Sentinel lymph node (SLN) biopsy has led to the use of more sensitive pathologic techniques to reliably detect small metastases and reduce the risk of false-negative results. The nature of SLNs as first-draining lymph nodes, combined with the use of multilevel sections and cytokeratin immunohistochemistry, has significantly increased the number of patients with nodal micrometastases or isolated tumor cells2 and intensified the debate over the therapeutic benefit of axillary dissection and the clinical impact of minimal metastases on patient prognosis and choices for adjuvant therapies. Clinicians, including pathologists, need to understand that minimal nodal disease, when present, should be considered in the context of the primary tumor characteristics and the patient’s clinical status. A multidisciplinary breast conference discussion helps to optimize individual patient care recommendations.

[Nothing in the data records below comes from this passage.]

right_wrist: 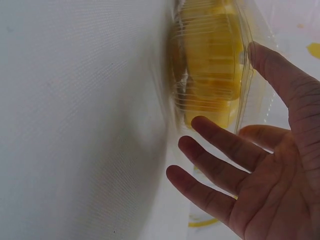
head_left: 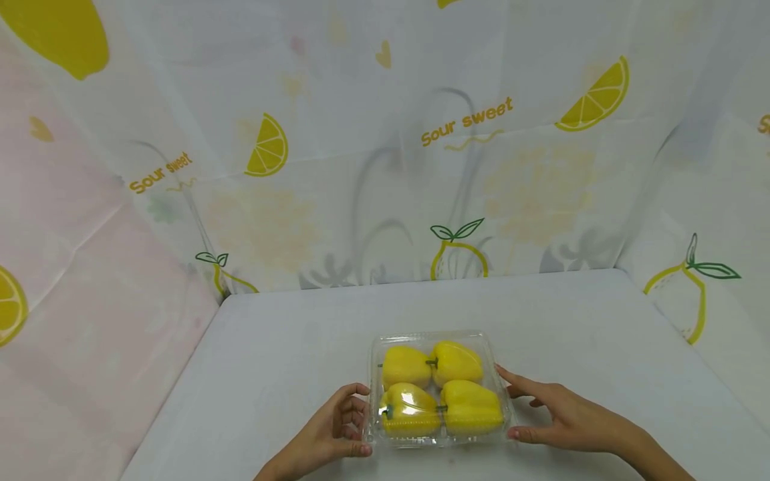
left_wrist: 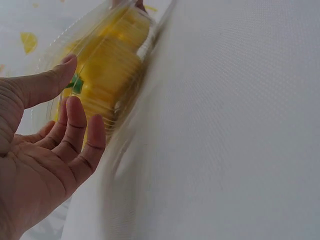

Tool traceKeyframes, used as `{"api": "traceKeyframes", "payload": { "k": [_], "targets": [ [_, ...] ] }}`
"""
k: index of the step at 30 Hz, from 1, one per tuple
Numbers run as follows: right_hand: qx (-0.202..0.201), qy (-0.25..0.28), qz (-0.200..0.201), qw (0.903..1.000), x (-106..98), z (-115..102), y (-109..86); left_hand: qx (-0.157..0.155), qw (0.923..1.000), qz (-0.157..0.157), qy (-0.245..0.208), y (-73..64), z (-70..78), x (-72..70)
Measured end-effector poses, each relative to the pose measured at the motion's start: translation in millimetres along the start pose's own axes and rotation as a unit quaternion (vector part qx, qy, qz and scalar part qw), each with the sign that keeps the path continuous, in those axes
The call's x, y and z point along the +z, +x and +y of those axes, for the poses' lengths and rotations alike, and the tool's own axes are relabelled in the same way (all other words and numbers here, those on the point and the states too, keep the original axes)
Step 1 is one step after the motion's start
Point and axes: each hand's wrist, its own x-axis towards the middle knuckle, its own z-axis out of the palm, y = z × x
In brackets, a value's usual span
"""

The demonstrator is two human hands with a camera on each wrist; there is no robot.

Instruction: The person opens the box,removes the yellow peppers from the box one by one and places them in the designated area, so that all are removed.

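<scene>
Four yellow peppers [head_left: 472, 406] sit before "Sour sweet" lettering [head_left: 466, 121]

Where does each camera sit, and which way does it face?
Head: worn on the head, facing forward and down at the clear box; left hand and right hand show.
Left wrist: on that wrist, facing the box's side; left hand shows.
Right wrist: on that wrist, facing the box's opposite side; right hand shows.
Both wrist views share the yellow peppers.

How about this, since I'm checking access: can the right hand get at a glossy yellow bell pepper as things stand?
Probably not: the clear squarish plastic box looks closed over the four yellow peppers, leaving plastic between them and the right hand beside it.
</scene>
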Motion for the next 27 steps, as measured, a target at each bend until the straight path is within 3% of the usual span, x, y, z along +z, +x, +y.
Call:
{"api": "traceKeyframes", "payload": {
  "k": [4,7,12,19,27],
  "targets": [
    [-0.023,0.006,0.001,0.9997,-0.7,1.6,0.5,-0.02,0.9992,0.01,-0.034,-0.6,-1.5,0.5],
    [-0.029,0.008,0.0,0.9996,-0.8,2.8,0.7,-0.028,0.9989,0.018,-0.033,-1.1,-2.3,0.3],
    [-0.017,0.015,-0.006,0.9997,-0.5,1.8,-0.6,-0.042,0.9984,0.034,-0.018,-1.3,0.5,0.5],
    [0.002,0.008,-0.004,1.0,-0.2,-1.1,-0.5,-0.08,0.9929,0.051,-0.072,-2.2,1.7,2.6],
    [0.022,0.001,-0.005,0.9998,-1.1,-3.5,-1.6,-0.096,0.9904,0.069,-0.072,-1.9,3.8,4.6]
  ]
}}
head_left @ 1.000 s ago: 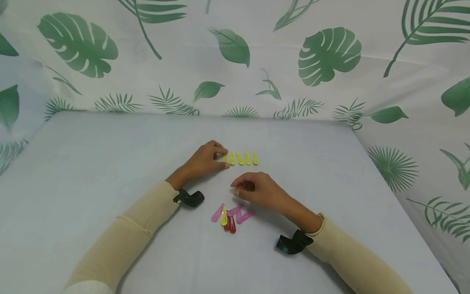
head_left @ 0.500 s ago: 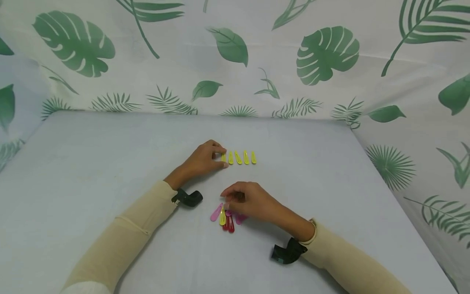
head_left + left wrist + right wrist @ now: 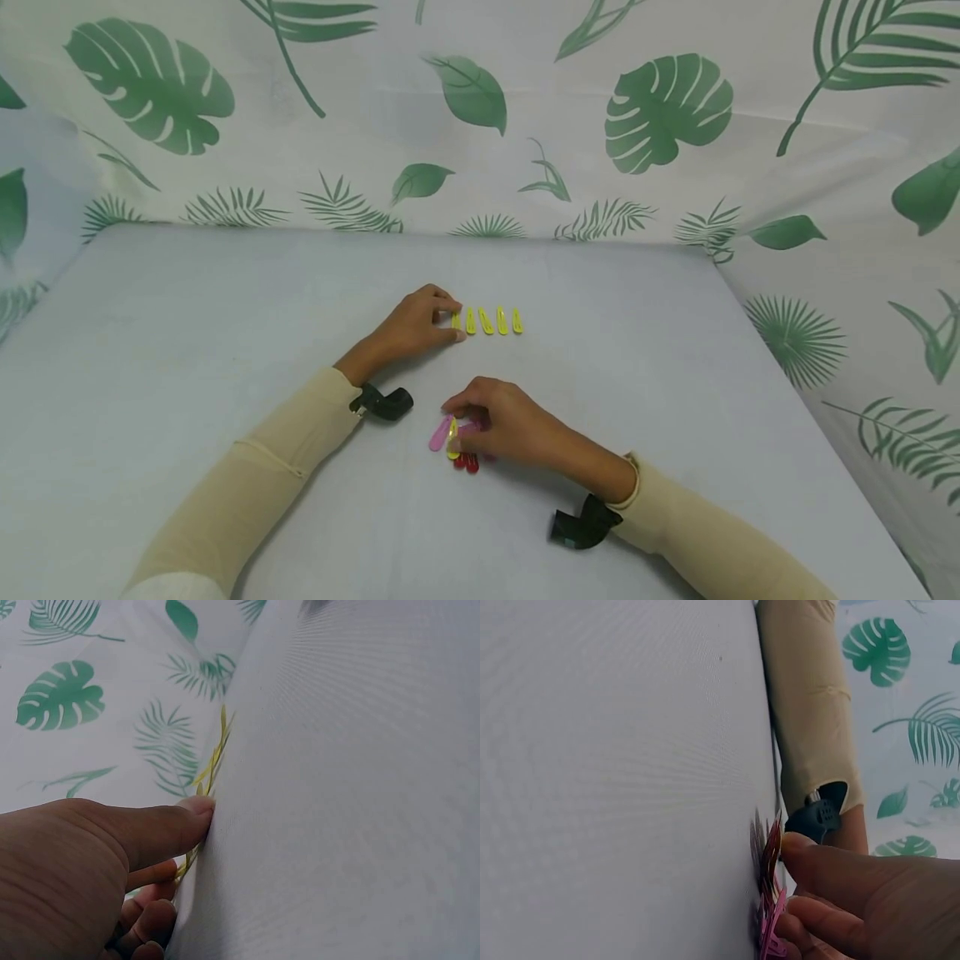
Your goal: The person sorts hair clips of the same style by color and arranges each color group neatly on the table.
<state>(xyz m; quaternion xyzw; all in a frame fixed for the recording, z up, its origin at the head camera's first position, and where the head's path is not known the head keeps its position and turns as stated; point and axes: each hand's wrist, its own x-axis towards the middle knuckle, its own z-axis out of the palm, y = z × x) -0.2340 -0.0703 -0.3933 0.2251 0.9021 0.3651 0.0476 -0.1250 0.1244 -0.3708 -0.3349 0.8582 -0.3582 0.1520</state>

SLN biopsy performed by an experienced surgeon provides prognostic and staging information equivalent to that provided by axillary dissection. Validation studies, with comprehensive pathologic analysis of both SLNs and non-SLNs, have confirmed the accuracy and safety of SLN biopsy. 2-4 The accuracy of SLN biopsy compared with complete level I and II axillary dissection is greater than 95% at major centers.5 Axillary recurrence rates for patients with negative SLN biopsy followed by adjuvant therapies appear similar to recurrence rates for patients who have had complete axillary dissection.6




Nonsurgical alternative approaches to axillary staging have recently focused on ultrasound evaluation to determine whether SLN biopsy is indicated.7,8 Patients with a large primary tumor9,10 or suspicious axillary clinical examination may benefit from preoperative axillary ultrasound with fine-needle aspiration cytology or core biopsy of suspicious nodes (Chapter 24). Patients with a positive needle biopsy result can proceed to complete axillary dissection, whereas those with a negative or nondiagnostic result undergo SLN biopsy. Studies with fine-needle aspiration cytology have demonstrated a high level of accuracy for ultrasound-detected macrometastases, with a reduction of SLN procedures by 10% to 15% and resultant cost savings.9 Pathologists should be careful to avoid a false-positive result, which has been reported rarely.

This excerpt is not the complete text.